Quantum Behaviour of Mg and Mg-Al-Zn Microstructure

Abstract

Magnesium is an essential element because of its many beneficial properties and advantages over other metals, including its lack of risk to people’s health and its reasonable cost. However, Mg has several disadvantages, one of which is its high corrosion rate. This work analysed magnesium alloy characteristics and quantum behaviour, including band structure, molecular orbital, and corrosion behaviour in the presence of water. Magnesium was characterised by density functional theory software using CASTEP and Dmol3. Results showed no Mg band structure displays a conductive Fermi level of 8.85 eV. Curvature studies revealed that Mg has strong curvature and electron mobility.
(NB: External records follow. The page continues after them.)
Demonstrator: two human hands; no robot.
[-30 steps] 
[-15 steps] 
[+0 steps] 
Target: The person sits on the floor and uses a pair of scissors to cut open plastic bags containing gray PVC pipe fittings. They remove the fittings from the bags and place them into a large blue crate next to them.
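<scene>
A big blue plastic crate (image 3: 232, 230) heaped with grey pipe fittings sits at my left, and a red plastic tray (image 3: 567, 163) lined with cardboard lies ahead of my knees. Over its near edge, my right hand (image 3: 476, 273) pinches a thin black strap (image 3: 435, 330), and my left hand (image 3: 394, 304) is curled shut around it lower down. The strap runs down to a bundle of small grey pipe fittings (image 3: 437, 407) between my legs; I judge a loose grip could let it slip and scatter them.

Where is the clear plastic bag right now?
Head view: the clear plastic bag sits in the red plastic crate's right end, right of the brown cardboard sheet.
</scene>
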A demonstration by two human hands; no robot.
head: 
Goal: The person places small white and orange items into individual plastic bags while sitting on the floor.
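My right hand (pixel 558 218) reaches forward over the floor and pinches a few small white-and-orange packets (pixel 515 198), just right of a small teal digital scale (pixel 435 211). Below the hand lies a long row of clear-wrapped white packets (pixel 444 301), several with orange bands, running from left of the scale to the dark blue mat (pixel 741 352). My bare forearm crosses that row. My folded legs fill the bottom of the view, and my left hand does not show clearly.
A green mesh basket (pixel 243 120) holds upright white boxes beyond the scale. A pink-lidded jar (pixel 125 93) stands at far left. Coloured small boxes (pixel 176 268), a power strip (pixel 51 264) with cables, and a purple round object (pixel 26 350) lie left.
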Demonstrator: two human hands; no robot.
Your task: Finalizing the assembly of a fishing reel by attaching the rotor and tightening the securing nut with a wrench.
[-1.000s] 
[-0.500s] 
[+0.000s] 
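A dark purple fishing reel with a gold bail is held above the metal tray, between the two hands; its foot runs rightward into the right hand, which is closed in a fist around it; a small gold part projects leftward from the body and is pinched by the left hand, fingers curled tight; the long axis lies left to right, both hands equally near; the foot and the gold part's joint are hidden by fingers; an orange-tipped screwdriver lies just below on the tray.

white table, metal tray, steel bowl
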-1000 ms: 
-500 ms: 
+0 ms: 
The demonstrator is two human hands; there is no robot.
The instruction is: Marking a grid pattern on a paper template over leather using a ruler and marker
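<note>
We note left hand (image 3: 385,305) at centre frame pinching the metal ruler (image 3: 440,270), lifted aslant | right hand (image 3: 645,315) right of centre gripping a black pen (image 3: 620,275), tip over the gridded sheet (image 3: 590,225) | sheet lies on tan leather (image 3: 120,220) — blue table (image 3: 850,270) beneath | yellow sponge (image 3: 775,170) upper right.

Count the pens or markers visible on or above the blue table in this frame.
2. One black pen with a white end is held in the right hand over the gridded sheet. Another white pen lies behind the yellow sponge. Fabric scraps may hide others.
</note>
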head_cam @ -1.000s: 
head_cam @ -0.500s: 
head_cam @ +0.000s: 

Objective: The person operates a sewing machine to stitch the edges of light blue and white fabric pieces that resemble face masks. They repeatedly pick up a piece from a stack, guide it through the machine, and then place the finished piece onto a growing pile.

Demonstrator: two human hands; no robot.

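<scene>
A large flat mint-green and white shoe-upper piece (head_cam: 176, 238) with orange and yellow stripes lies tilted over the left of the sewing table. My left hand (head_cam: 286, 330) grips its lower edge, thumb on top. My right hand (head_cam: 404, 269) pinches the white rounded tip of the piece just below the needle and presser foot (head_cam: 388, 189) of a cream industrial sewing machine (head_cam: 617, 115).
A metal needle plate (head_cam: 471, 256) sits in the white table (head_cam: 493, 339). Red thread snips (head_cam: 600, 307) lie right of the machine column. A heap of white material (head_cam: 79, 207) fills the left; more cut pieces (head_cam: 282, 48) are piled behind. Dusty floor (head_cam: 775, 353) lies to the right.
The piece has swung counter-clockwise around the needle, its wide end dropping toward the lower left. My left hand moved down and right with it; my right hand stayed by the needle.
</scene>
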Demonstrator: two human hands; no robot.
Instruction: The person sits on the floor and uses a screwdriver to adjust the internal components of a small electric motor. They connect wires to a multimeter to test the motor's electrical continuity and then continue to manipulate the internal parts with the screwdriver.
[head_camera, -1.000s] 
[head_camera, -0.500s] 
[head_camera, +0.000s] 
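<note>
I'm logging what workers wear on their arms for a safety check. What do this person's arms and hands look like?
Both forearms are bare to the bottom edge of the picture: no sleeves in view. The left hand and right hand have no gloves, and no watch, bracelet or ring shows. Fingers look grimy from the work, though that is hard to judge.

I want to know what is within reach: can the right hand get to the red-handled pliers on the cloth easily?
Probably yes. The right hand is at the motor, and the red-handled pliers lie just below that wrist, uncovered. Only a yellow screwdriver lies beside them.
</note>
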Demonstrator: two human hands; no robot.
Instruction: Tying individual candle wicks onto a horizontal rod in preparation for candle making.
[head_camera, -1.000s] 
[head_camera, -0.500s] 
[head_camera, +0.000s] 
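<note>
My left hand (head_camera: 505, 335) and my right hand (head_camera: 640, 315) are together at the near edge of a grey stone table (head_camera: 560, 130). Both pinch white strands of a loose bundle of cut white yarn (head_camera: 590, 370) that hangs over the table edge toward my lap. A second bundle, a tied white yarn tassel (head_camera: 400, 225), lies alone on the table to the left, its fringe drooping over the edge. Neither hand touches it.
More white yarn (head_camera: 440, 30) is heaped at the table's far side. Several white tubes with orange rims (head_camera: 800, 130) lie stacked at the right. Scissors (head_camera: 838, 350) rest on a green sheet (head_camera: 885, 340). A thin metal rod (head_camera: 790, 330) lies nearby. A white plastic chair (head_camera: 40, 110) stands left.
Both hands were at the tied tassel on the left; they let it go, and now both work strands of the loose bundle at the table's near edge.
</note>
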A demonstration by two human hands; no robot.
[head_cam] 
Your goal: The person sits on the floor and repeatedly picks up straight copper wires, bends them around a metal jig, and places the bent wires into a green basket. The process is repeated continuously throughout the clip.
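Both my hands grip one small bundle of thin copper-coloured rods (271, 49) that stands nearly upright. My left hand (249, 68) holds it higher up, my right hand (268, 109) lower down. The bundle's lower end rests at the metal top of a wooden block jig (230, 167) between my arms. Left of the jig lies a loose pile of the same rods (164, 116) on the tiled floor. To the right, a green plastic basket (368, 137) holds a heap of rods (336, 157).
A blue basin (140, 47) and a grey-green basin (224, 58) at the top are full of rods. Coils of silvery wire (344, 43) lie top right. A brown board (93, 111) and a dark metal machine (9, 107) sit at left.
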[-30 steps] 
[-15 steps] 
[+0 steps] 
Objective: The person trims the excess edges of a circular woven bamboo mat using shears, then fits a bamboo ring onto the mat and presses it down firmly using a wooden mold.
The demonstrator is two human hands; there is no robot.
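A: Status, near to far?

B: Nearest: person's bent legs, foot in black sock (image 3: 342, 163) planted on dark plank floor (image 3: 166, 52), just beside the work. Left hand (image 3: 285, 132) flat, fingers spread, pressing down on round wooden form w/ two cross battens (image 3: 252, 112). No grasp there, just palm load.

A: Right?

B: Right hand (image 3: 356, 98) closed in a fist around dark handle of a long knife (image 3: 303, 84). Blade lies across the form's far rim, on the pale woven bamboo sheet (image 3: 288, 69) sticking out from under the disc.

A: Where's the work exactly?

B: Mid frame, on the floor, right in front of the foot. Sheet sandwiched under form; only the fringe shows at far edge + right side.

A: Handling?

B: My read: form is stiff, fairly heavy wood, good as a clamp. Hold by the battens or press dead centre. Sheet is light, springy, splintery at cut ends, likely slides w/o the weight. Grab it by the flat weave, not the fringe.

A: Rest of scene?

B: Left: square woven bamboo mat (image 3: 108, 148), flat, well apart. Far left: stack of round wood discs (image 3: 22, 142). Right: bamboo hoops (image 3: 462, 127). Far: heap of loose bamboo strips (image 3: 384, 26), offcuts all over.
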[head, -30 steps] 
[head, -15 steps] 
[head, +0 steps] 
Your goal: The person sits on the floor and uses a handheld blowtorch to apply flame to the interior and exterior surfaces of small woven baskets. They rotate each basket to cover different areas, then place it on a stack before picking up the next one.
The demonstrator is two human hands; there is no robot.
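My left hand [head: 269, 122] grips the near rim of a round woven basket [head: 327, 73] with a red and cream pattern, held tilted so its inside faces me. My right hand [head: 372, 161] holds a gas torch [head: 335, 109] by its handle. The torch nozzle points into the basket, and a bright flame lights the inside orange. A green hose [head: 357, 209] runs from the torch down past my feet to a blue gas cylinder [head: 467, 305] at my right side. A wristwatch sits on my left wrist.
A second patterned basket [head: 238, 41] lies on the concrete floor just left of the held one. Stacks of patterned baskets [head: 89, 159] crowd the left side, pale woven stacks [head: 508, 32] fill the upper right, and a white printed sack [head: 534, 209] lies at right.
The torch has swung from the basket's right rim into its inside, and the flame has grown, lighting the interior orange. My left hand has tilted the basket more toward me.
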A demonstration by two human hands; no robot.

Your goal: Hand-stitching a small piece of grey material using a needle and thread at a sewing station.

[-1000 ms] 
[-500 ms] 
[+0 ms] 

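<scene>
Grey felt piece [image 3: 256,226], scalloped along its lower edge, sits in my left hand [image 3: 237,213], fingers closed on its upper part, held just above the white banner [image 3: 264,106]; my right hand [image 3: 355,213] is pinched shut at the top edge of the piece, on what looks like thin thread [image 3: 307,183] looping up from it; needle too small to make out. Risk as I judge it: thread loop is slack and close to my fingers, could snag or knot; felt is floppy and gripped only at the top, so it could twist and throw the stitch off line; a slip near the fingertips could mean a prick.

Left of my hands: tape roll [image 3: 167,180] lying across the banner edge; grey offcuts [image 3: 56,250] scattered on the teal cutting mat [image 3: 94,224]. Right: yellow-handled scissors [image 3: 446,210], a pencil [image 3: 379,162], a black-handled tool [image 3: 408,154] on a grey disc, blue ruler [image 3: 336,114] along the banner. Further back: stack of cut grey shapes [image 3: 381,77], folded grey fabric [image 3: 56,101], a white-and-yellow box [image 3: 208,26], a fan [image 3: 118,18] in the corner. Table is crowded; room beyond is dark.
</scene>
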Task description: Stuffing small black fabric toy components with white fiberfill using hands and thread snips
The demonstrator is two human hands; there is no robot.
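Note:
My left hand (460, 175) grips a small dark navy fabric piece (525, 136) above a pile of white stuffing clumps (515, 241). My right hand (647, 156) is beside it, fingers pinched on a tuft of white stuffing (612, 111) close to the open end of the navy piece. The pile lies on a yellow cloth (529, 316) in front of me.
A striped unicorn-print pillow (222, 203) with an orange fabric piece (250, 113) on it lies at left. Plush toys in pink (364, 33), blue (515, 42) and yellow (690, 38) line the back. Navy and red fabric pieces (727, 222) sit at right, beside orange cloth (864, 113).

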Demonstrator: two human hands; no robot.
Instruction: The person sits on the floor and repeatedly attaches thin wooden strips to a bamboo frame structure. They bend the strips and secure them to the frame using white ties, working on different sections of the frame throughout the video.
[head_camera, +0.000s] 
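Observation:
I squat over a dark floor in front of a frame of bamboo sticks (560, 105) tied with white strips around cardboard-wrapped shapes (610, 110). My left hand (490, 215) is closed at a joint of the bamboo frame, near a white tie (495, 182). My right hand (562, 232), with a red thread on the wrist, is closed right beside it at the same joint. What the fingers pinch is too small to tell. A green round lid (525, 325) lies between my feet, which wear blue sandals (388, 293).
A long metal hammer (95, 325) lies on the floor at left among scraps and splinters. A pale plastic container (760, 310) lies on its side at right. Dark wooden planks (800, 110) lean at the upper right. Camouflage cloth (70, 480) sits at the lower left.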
The density of state (DOS) of Mg-Al-Zn changes with Al and Zn alloy atoms, and the electron density increases to −7.5 eV compared with pure Mg. HOMO–LUMO analysis elucidated that Mg-Al-Zn* has a large gap (0.419 eV), leading to its stability and low chemical reactivity. This study analysed the properties of Mg and then examines the effect of corrosion on Mg alloys using DFT at different element positions. Corrosion analysis indicated that Mg-Al-Zn has the highest activation energy, implying that its corrosion is less likely than that of other alloys.